To explore the mechanism of cuprotosis in psoriasis, screen cuprotosis related genes (PDCRGs) in psoriasis, and provide new targets for precise diagnosis and treatment of psoriasis.
Material and methods
Integrate bioinformatics analysis and experimental validation. Firstly, based on the GEO database (GSE161683, GSE166388, GSE277173), differentially expressed genes (DEGs) and weighted gene co-expression network analysis (WGCNA) in psoriasis were screened; Identification of differential cuprotosis related genes (PDCRGs) in psoriasis using a self built cuprotosis gene database (1098 CRGs); Screen key PDCRGs through PPI network, machine learning, and ROC analysis. Subsequently, a mouse model of psoriasis induced by imiquimod (IMQ) was constructed, and gene expression, copper ion levels, inflammatory factors, and oxidative stress factors were validated using qPCR, Western blot, immunohistochemistry, fluorescence, and ELISA.
Results
Thirty-four PDCRGs were identified, among which STAT1, DLD, GBP1, CXCL10, PDHB, and LIAS are Hub genes.
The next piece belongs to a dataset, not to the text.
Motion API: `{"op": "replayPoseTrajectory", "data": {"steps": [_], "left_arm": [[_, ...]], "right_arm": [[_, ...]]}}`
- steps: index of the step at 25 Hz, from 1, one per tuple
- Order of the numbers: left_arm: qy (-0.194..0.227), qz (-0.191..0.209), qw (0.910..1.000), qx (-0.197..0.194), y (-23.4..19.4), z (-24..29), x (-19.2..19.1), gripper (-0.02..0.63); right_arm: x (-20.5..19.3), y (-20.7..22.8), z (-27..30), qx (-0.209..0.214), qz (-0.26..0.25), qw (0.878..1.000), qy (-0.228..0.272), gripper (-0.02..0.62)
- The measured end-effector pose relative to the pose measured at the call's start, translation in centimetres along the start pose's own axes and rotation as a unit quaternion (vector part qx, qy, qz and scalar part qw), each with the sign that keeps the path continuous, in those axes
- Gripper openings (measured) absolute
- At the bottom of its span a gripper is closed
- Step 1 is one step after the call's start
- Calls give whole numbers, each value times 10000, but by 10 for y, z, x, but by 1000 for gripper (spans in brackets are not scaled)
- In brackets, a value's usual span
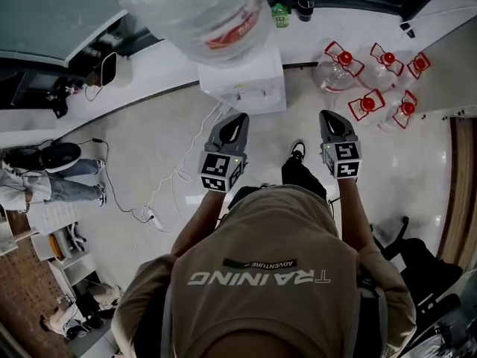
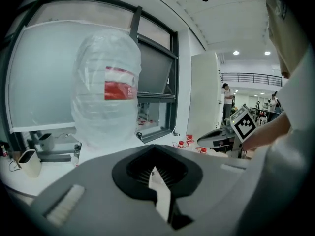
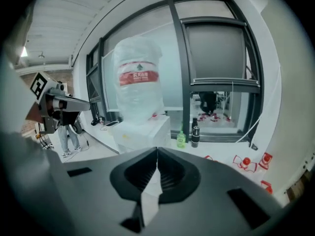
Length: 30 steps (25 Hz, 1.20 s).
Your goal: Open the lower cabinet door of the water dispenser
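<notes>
The white water dispenser [image 1: 242, 84] stands by the window with a big clear bottle [image 1: 197, 10] upside down on top. Its lower cabinet door is hidden in every view; only the top and upper front show. My left gripper [image 1: 240, 116] and right gripper [image 1: 330, 115] are held side by side above the floor, pointing at the dispenser and short of it. Both are shut and empty. In the left gripper view the shut jaws [image 2: 155, 146] sit below the bottle [image 2: 106, 102]. In the right gripper view the jaws [image 3: 157, 149] meet below the dispenser top [image 3: 145, 132].
Several empty bottles with red caps [image 1: 373, 80] lie on the floor right of the dispenser. A white cable and power strip [image 1: 149, 216] trail across the floor at left. A green bottle [image 3: 181, 140] stands by the window. A person [image 1: 45, 185] stands far left.
</notes>
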<state>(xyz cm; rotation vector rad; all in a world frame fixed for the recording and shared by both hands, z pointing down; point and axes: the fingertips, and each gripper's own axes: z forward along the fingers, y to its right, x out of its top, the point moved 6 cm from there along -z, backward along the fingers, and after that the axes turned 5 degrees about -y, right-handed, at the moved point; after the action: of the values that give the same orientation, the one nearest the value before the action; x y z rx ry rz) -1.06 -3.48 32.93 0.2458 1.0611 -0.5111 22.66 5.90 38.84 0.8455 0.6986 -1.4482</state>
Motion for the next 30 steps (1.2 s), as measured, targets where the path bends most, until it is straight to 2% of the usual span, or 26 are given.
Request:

Machine learning and ROC analysis further identified APOL6, CD274, and LIAS as key diagnostic biomarkers. PDCRGs are significantly enriched in the TCA cycle, copper ion transport, and glucose metabolism pathways. The levels of FDX1 and serum copper ions were increased in the skin lesions of psoriasis mice, accompanied by upregulation of TCA cycle key proteins and PDCRGs expression; Copper overload triggers oxidative stress and inflammation cascade.
Conclusion
APOL6, CD274, and LIAS were screened as cuprotosis markers in psoriasis. Overexpression of these PDCRGs in psoriasis model mice can promote copper ion accumulation and interfere with the TCA cycle, increase oxidative stress and inflammation levels, and ultimately lead to the occurrence of psoriasis. Therefore, targeted intervention of cuprotosis is of great significance for the clinical treatment of psoriasis.